12M1. At a certain university, employees are annually rated from 1 to 4 on their productivity, with 1 being least productive and 4 most productive. In a certain department at this certain university in a certain year, the numbers of employees receiving each rating were (from 1 to 4): 12, 36, 7, 41. Compute the log cumulative odds of each rating.
nr_employees <- c(12,36,7,41,0)
# add zero so that the final odds will be 1/0
for(i in 1:4){
print(log(sum(nr_employees[1:i])/sum(nr_employees[(i+1):5])))
}
## [1] -1.94591
## [1] 0
## [1] 0.2937611
## [1] Inf
12M2. Make a version of Figure 12.5 for the employee ratings data given just above.
cum_prop=nr_employees/sum(nr_employees)
cum_prop=sapply(1:4,function(i){sum(cum_prop[1:i])})
plot(y=cum_prop,x=1:4,type="b", ylim=c(0,1))
segments(1:4,0,1:4,cum_prop)
for(i in 1:4){segments(i+0.05,c(0,cum_prop)[i],i+0.05,cum_prop[i], col = "blue")}
12M3. Can you modify the derivation of the zero-inflated Poisson distribution (ZIPoisson) from the chapter to construct a zero-inflated binomial distribution?
# Likelyhood for binomial: Pr(y | N, p) = px(1-p)n-x
# where x is number of successes.
# (1 - p_not_work) * p_success^n_success (1-p_success)^n_trials-n_success
12H1. In 2014, a paper was published that was entitled “Female hurricanes are deadlier than male hurricanes.”191 As the title suggests, the paper claimed that hurricanes with female names have caused greater loss of life, and the explanation given is that people unconsciously rate female hurricanes as less dangerous and so are less likely to evacuate. Statisticians severely criticized the paper after publication. Here, you’ll explore the complete data used in the paper and consider the hypothesis that hurricanes with female names are deadlier. Load the data with:
data(Hurricanes)
m11H1.map <- map(
alist(
deaths ~ dpois( lambda ),
log(lambda) <- a + bF*femininity,
a ~ dnorm(0,10),
bF ~ dnorm(0,5)
) ,
data=Hurricanes)
m11H1.map2 <- map(
alist(
deaths ~ dpois( lambda ),
log(lambda) <- a ,
a ~ dnorm(0,10)
) ,
data=Hurricanes)
compare(m11H1.map,m11H1.map2)
## WAIC SE dWAIC dSE pWAIC weight
## m11H1.map 4410.385 996.3371 0.00000 NA 132.55770 1.000000e+00
## m11H1.map2 4457.072 1080.8846 46.68675 148.1524 78.93138 7.279482e-11
y <- sim(m11H1.map)
y.mean <- colMeans(y)
y.PI <- apply(y, 2, PI)
# plot the model predictions for `y` vs. the actual number of successes for each case
plot(y=Hurricanes$deaths, x=Hurricanes$femininity, col=rangi2, ylab="deaths", xlab="femininity", pch=16)
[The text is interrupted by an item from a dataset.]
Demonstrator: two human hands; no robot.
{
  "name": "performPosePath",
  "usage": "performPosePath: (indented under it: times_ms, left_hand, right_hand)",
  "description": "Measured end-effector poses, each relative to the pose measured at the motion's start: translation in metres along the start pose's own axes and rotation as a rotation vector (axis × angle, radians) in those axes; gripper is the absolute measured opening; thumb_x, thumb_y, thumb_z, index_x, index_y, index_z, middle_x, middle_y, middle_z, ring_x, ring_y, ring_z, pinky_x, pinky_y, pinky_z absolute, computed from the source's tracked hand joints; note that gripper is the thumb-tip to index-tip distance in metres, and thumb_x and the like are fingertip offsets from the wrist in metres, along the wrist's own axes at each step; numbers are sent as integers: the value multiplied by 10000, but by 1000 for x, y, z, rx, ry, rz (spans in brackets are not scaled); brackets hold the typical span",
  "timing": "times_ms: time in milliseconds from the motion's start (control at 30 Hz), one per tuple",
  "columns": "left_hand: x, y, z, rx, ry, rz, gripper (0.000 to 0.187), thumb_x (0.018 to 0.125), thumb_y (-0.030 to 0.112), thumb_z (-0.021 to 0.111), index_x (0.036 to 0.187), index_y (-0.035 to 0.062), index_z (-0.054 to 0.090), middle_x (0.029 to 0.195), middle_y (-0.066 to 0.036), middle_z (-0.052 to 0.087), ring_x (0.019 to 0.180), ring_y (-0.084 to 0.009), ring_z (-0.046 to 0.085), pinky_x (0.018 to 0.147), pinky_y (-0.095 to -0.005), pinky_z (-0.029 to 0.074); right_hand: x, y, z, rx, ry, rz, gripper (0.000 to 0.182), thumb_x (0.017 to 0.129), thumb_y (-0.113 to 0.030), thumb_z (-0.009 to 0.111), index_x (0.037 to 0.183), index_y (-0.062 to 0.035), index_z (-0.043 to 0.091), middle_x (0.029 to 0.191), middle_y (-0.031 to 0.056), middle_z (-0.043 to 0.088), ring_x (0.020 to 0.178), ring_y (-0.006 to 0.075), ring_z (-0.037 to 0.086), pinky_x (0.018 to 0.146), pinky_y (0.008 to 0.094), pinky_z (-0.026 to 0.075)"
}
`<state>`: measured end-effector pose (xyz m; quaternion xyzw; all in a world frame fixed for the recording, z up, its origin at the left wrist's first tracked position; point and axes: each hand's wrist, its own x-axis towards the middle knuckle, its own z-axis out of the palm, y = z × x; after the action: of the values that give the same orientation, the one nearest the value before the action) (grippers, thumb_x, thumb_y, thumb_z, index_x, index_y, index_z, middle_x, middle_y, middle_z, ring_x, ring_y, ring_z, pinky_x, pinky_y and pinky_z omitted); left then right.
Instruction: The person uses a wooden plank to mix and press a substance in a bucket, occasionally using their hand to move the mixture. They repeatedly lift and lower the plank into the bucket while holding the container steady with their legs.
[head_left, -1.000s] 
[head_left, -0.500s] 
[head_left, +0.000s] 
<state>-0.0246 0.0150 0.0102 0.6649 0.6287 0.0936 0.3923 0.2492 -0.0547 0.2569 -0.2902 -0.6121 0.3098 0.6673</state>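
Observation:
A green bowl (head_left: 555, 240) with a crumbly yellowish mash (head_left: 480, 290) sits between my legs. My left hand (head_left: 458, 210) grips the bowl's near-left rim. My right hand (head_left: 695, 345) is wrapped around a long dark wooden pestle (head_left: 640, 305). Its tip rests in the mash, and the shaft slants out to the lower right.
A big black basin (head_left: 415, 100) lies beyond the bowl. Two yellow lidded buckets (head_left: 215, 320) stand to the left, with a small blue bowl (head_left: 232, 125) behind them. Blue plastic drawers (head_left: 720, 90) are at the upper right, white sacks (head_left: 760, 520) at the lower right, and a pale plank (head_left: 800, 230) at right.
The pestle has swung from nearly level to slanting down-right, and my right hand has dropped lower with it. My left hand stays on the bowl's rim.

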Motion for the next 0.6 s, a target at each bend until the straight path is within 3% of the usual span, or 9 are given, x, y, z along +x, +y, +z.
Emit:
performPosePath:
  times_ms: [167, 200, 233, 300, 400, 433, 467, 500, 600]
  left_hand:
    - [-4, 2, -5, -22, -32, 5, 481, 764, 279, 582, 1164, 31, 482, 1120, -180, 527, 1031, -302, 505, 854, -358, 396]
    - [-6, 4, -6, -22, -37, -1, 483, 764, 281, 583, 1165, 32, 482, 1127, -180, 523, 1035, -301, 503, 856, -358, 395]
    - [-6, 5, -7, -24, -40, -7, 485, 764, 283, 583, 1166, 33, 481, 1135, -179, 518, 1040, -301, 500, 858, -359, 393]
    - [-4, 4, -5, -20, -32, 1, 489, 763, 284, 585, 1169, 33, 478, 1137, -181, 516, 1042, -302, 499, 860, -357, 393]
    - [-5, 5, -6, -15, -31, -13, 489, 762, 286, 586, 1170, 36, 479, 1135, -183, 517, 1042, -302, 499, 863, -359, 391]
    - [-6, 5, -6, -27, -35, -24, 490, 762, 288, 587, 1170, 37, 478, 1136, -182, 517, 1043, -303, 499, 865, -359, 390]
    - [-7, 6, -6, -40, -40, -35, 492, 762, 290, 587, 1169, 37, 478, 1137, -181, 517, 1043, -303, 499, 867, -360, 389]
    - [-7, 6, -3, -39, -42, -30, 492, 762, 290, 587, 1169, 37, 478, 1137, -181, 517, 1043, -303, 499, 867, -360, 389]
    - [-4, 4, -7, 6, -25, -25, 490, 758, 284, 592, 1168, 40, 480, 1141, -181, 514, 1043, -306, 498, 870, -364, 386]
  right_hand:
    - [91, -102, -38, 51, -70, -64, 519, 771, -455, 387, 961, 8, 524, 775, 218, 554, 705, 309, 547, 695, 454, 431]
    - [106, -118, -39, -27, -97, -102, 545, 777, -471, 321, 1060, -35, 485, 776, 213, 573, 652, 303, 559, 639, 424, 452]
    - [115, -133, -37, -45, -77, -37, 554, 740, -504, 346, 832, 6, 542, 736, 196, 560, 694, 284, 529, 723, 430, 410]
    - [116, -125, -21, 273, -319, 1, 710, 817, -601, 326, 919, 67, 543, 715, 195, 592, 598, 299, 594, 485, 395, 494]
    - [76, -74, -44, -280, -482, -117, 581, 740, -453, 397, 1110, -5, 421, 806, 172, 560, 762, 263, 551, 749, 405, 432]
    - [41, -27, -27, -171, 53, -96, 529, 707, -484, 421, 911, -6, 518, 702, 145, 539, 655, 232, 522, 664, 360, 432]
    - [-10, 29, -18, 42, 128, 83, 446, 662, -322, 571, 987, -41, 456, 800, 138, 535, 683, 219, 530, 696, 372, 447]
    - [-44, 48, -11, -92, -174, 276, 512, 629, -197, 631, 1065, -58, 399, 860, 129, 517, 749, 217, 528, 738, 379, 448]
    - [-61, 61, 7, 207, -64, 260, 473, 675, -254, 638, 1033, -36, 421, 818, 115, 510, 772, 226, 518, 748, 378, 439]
points(y=y.mean, x=Hurricanes$femininity, pch=1)
segments(x0=Hurricanes$femininity, x1= Hurricanes$femininity, y0=y.PI[1,], y1=y.PI[2,])
lines(y= y.mean[order(Hurricanes$femininity)], x=sort(Hurricanes$femininity))
lines( y.PI[1,order(Hurricanes$femininity)], x=sort(Hurricanes$femininity), lty=2 )
lines( y.PI[2,order(Hurricanes$femininity)], x=sort(Hurricanes$femininity), lty=2 )
# It looks like the relationship isn’t very strong, but the deadlies hurricanes seem to be more feminine in name
Acquaint yourself with the columns by inspecting the help ?Hurricanes. In this problem, you’ll focus on predicting deaths using femininity of each hurricane’s name. Fit and interpret the simplest possible model, a Poisson model of deaths using femininity as a predictor. You can use quap or ulam. Compare the model to an intercept-only Poisson model of deaths. How strong is the association between femininity of name and deaths? Which storms does the model fit (retrodict) well? Which storms does it fit poorly?